Apart from the images, repeat the data below exactly as written.
☆ ☆ ☆
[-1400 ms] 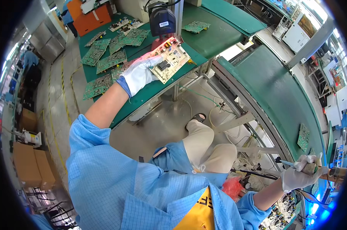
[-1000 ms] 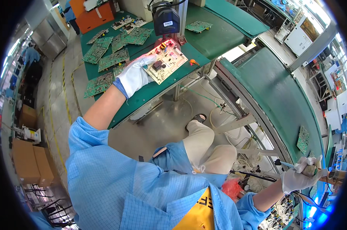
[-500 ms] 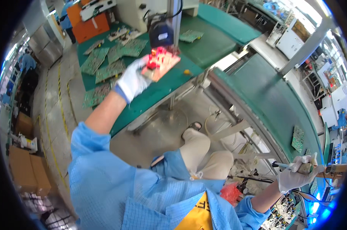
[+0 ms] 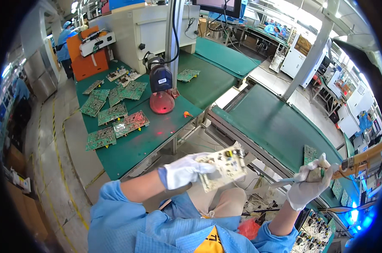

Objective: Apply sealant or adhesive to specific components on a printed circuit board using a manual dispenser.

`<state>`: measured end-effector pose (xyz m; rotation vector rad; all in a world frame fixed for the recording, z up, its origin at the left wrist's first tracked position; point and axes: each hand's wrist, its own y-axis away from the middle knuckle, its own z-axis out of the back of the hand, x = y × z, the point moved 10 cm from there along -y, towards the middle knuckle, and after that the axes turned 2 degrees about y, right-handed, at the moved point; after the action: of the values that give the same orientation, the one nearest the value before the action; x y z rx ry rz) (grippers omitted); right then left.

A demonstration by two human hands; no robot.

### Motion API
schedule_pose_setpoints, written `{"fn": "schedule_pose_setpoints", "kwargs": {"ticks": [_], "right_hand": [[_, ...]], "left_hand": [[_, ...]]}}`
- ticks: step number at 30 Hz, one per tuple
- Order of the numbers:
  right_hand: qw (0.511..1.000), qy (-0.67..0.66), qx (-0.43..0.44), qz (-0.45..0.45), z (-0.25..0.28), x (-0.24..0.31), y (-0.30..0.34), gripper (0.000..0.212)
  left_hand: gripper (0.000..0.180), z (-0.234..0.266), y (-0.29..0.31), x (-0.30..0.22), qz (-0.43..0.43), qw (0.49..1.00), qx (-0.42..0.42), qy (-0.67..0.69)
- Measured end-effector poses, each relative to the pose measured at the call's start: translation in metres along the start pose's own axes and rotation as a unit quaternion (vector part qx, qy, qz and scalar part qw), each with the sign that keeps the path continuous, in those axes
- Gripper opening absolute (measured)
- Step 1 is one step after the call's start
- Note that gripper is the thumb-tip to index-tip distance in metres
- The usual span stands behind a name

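My gloved left hand (image 4: 190, 169) grips the edge of a pale circuit board (image 4: 225, 168) with black and yellow parts, tilted in the air over my lap. My gloved right hand (image 4: 309, 182) is closed round a slim pale tool (image 4: 281, 183) whose end points toward the board. The fingers also wrap a greyish-green lump (image 4: 316, 173); its kind I cannot make out. Beyond the left hand, a dark scanner (image 4: 160, 79) on a post shines red onto the green table (image 4: 157, 141).
Several green circuit boards (image 4: 112, 114) lie at the table's left. Another board (image 4: 310, 154) rests on the green conveyor belt (image 4: 279, 118), right. A brown bar (image 4: 364, 159) extends beside my right hand. Populated boards (image 4: 313, 232) sit at lower right. A metal post (image 4: 311, 59) rises behind.
My left hand has brought the circuit board from under the scanner's red light back toward my body. My right hand has moved slightly up and left with its tool. The view has shifted.
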<state>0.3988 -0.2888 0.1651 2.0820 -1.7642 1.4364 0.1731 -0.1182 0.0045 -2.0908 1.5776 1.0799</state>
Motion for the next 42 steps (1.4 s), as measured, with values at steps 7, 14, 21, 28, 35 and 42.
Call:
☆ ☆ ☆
- Task response
[-1400 ms] 
[-1000 ms] 
[-500 ms] 
[+0 ms] 

Objective: Apply sealant or adhesive to specific components on a printed circuit board using a manual dispenser.

`<state>`: measured end-effector pose (xyz m; rotation vector rad; all in a world frame fixed for the recording, z up, its origin at the left wrist's first tracked position; point and axes: each hand's wrist, its own y-axis away from the middle knuckle, its own z-axis out of the back of the hand, x = y × z, the point moved 10 cm from there along -y, towards the middle knuckle, and after that the axes turned 2 degrees about y, right-handed, at the moved point; after the action: of the values that give the same orientation, the one nearest the value before the action; x y z rx ry rz) (grippers omitted); right then left.

A demonstration by two human hands; no robot.

### Motion API
schedule_pose_setpoints, written `{"fn": "schedule_pose_setpoints", "kwargs": {"ticks": [_], "right_hand": [[_, ...]], "left_hand": [[_, ...]]}}`
- ticks: step number at 30 Hz, one per tuple
- Order of the numbers:
  right_hand: qw (0.511..1.000), qy (-0.67..0.66), qx (-0.43..0.44), qz (-0.45..0.45), z (-0.25..0.28), x (-0.24..0.31), y (-0.30..0.34), gripper (0.000..0.212)
  left_hand: gripper (0.000..0.180), z (-0.234..0.266), y (-0.29..0.31), x (-0.30..0.22), qz (-0.43..0.43), qw (0.49..1.00), qx (-0.42..0.42), qy (-0.67..0.69)
- Measured end-effector poses, each relative to the pose measured at the call's start: translation in metres along the start pose's own axes and rotation as a unit quaternion (vector part qx, qy, qz and scalar part qw), each with the sign that keeps the path continuous, in those axes
- Gripper opening absolute (measured)
- Step 1 is one step after the call's start
- Note that gripper is the thumb-tip to index-tip distance in metres
- The usual span stands behind a name

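My gloved left hand (image 4: 190, 169) grips the edge of a pale circuit board (image 4: 225, 168) with black and yellow parts, tilted in the air over my lap. My gloved right hand (image 4: 309, 182) is closed round a slim pale tool (image 4: 281, 183) whose end points toward the board. The fingers also wrap a greyish-green lump (image 4: 316, 173); its kind I cannot make out. Beyond the left hand, a dark scanner (image 4: 160, 79) on a post shines red onto the green table (image 4: 157, 141).
Several green circuit boards (image 4: 112, 114) lie at the table's left. Another board (image 4: 310, 154) rests on the green conveyor belt (image 4: 279, 118), right. A brown bar (image 4: 364, 159) extends beside my right hand. Populated boards (image 4: 313, 232) sit at lower right. A metal post (image 4: 311, 59) rises behind.
My left hand has brought the circuit board from under the scanner's red light back toward my body. My right hand has moved slightly up and left with its tool. The view has shifted.
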<state>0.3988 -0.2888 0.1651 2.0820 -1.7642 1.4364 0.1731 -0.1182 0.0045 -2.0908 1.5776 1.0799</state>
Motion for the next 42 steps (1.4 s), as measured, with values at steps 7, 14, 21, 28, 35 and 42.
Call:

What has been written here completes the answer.